1 Singapore is amongst the few countries1 that statutorily allow Muslims to engage in polygamy.2 This is provided for under ss 96(2) and 96(3) of the Administration of Muslim Law Act3 (“AMLA”). The exercise of Singapore's Muslim law is constitutionally provided under Art 153 of the Constitution, which states that the “Legislature shall by law make provision for regulating Muslim religious affairs”.4 The enactment of the AMLA in 1968 “does not seek to deal with the Muslim law itself but only with its administration [and no] attempt has been made to alter the fundamental concepts or rules of Muslim law”.5 Therefore, understanding Singapore's Muslim legal jurisprudence involves

understanding the AMLA and various important sources of substantive and procedural Muslim law, such as the Quran6 (the Holy Book), that are relied on by the Singapore Syariah Appeal Board (“the Appeal Board”).

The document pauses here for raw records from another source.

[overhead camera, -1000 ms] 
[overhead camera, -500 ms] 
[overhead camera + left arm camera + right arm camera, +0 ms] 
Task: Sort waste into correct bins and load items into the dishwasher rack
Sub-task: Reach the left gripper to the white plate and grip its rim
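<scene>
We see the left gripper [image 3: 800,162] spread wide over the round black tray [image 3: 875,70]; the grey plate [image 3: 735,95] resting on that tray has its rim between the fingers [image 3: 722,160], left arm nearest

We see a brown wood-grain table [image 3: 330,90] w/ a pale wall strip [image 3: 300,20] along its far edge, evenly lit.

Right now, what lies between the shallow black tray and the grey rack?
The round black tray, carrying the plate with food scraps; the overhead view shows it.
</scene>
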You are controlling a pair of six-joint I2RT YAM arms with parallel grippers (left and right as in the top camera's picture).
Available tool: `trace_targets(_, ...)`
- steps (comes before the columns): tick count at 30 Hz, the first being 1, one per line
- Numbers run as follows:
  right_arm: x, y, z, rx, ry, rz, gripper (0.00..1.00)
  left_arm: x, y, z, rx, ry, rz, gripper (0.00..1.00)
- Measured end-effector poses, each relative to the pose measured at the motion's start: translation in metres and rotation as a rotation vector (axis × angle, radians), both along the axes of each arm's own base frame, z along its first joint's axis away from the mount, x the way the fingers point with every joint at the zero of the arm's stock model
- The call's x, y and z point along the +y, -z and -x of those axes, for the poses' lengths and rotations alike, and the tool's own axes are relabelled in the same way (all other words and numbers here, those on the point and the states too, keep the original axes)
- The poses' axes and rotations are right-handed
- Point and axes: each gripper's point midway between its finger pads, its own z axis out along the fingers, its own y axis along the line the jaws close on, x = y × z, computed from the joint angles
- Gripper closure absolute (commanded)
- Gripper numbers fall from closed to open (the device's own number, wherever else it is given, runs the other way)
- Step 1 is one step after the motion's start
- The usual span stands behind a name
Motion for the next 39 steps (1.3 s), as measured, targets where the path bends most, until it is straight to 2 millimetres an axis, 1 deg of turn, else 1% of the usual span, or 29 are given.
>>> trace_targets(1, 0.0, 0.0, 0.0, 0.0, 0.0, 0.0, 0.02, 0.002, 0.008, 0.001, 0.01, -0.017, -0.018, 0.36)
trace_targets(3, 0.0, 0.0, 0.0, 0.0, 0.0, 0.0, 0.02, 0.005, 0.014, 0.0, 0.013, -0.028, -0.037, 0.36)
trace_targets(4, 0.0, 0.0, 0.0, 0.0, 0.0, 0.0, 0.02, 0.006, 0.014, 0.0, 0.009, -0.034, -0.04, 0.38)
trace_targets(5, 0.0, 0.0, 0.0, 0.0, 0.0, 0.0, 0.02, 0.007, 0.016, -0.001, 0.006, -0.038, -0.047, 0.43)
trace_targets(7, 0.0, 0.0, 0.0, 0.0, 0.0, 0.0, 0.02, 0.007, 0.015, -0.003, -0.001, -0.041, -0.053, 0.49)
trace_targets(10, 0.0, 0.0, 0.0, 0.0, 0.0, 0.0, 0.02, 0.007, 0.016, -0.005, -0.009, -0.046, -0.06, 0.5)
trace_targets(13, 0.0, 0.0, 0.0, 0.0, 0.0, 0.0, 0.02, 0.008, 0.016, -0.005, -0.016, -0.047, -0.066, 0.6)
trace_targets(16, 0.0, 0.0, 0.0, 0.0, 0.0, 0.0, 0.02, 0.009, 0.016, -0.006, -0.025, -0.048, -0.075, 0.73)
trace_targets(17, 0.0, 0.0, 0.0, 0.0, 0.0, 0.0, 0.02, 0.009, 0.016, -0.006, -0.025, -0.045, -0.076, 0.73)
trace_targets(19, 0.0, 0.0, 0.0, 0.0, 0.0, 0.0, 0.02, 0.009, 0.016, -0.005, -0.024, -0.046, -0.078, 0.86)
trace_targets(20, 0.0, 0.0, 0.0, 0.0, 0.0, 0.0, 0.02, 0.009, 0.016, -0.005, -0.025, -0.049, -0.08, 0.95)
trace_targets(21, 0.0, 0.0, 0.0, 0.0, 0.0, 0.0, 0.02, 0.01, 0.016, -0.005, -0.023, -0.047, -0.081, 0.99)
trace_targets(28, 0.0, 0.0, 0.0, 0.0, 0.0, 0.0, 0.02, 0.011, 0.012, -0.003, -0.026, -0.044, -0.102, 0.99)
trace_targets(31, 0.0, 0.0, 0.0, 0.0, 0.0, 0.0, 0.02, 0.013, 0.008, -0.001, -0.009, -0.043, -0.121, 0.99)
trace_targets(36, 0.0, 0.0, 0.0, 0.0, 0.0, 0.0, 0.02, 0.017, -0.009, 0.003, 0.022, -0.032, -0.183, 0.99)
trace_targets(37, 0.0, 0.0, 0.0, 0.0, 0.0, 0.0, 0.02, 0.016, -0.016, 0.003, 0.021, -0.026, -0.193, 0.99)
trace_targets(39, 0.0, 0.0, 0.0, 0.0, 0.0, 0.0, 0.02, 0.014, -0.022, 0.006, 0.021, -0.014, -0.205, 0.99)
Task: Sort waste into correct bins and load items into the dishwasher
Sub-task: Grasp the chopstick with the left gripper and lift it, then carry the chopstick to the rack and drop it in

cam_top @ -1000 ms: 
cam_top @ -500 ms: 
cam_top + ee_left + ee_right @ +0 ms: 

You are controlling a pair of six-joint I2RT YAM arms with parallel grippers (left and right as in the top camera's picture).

2 In Singapore, only Muslims are permitted to practise polygamy. Non-Muslims are prohibited from practising polygamy due to the Women's Charter7 enacted in 1961,8 which was the intention of the People's Action Party if they became the Government.9 Prior to enactment of the Women's Charter, Chinese customary law permitted polygamy and was given effect to by the Singapore courts and Legislature of that time. For example, the court in In The Goods Of Lao Leong An10 highlighted the differences in women's status in polygamy under Muslim law and Chinese customary law, such as the wives having equal status under the former, whilst the first wife holds a higher rank than the others in the household under the latter.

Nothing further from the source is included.